Aim of the exercise -
Could you return all of the data exactly as given?
-------- Stored data
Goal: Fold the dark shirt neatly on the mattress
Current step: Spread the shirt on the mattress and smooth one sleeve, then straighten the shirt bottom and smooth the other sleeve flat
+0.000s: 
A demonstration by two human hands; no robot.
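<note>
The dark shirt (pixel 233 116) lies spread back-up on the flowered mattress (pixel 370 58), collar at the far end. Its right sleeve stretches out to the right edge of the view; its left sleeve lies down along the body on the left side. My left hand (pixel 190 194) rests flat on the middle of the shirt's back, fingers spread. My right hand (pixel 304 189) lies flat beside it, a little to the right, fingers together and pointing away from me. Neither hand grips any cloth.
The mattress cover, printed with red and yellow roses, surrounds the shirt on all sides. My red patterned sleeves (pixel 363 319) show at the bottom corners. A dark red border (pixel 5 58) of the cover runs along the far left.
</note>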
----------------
Task answer -
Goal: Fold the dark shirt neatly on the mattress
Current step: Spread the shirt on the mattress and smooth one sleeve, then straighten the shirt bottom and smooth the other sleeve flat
+0.000s: 
A demonstration by two human hands; no robot.
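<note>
The dark shirt (pixel 233 116) lies spread back-up on the flowered mattress (pixel 370 58), collar at the far end. Its right sleeve stretches out to the right edge of the view; its left sleeve lies down along the body on the left side. My left hand (pixel 190 194) rests flat on the middle of the shirt's back, fingers spread. My right hand (pixel 304 189) lies flat beside it, a little to the right, fingers together and pointing away from me. Neither hand grips any cloth.
The mattress cover, printed with red and yellow roses, surrounds the shirt on all sides. My red patterned sleeves (pixel 363 319) show at the bottom corners. A dark red border (pixel 5 58) of the cover runs along the far left.
</note>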

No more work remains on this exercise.